Nothing but a full, exact copy of the data is needed.

[Opening RECORDED DATA section]

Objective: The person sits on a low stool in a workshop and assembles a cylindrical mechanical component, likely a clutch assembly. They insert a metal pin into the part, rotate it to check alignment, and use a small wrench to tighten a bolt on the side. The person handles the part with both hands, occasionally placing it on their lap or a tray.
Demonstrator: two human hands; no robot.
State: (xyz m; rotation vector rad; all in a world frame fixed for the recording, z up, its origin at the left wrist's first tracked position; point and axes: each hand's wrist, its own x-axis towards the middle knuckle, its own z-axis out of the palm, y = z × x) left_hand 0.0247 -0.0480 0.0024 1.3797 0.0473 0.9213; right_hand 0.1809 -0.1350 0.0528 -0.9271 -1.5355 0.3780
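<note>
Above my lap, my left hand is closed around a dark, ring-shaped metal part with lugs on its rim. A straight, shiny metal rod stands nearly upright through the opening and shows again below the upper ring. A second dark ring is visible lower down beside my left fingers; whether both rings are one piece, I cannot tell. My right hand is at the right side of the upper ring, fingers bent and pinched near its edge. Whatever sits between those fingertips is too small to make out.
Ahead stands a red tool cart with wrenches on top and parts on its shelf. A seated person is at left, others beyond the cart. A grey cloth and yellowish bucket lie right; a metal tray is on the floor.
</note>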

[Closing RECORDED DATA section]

EXERCISE ANSWER:
Objective: The person sits on a low stool in a workshop and assembles a cylindrical mechanical component, likely a clutch assembly. They insert a metal pin into the part, rotate it to check alignment, and use a small wrench to tighten a bolt on the side. The person handles the part with both hands, occasionally placing it on their lap or a tray.
Demonstrator: two human hands; no robot.
State: (xyz m; rotation vector rad; all in a world frame fixed for the recording, z up, its origin at the left wrist's first tracked position; point and axes: each hand's wrist, its own x-axis towards the middle knuckle, its own z-axis out of the palm, y = z × x) left_hand 0.0247 -0.0480 0.0024 1.3797 0.0473 0.9213; right_hand 0.1809 -0.1350 0.0528 -0.9271 -1.5355 0.3780
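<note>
Above my lap, my left hand is closed around a dark, ring-shaped metal part with lugs on its rim. A straight, shiny metal rod stands nearly upright through the opening and shows again below the upper ring. A second dark ring is visible lower down beside my left fingers; whether both rings are one piece, I cannot tell. My right hand is at the right side of the upper ring, fingers bent and pinched near its edge. Whatever sits between those fingertips is too small to make out.
Ahead stands a red tool cart with wrenches on top and parts on its shelf. A seated person is at left, others beyond the cart. A grey cloth and yellowish bucket lie right; a metal tray is on the floor.
</note>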

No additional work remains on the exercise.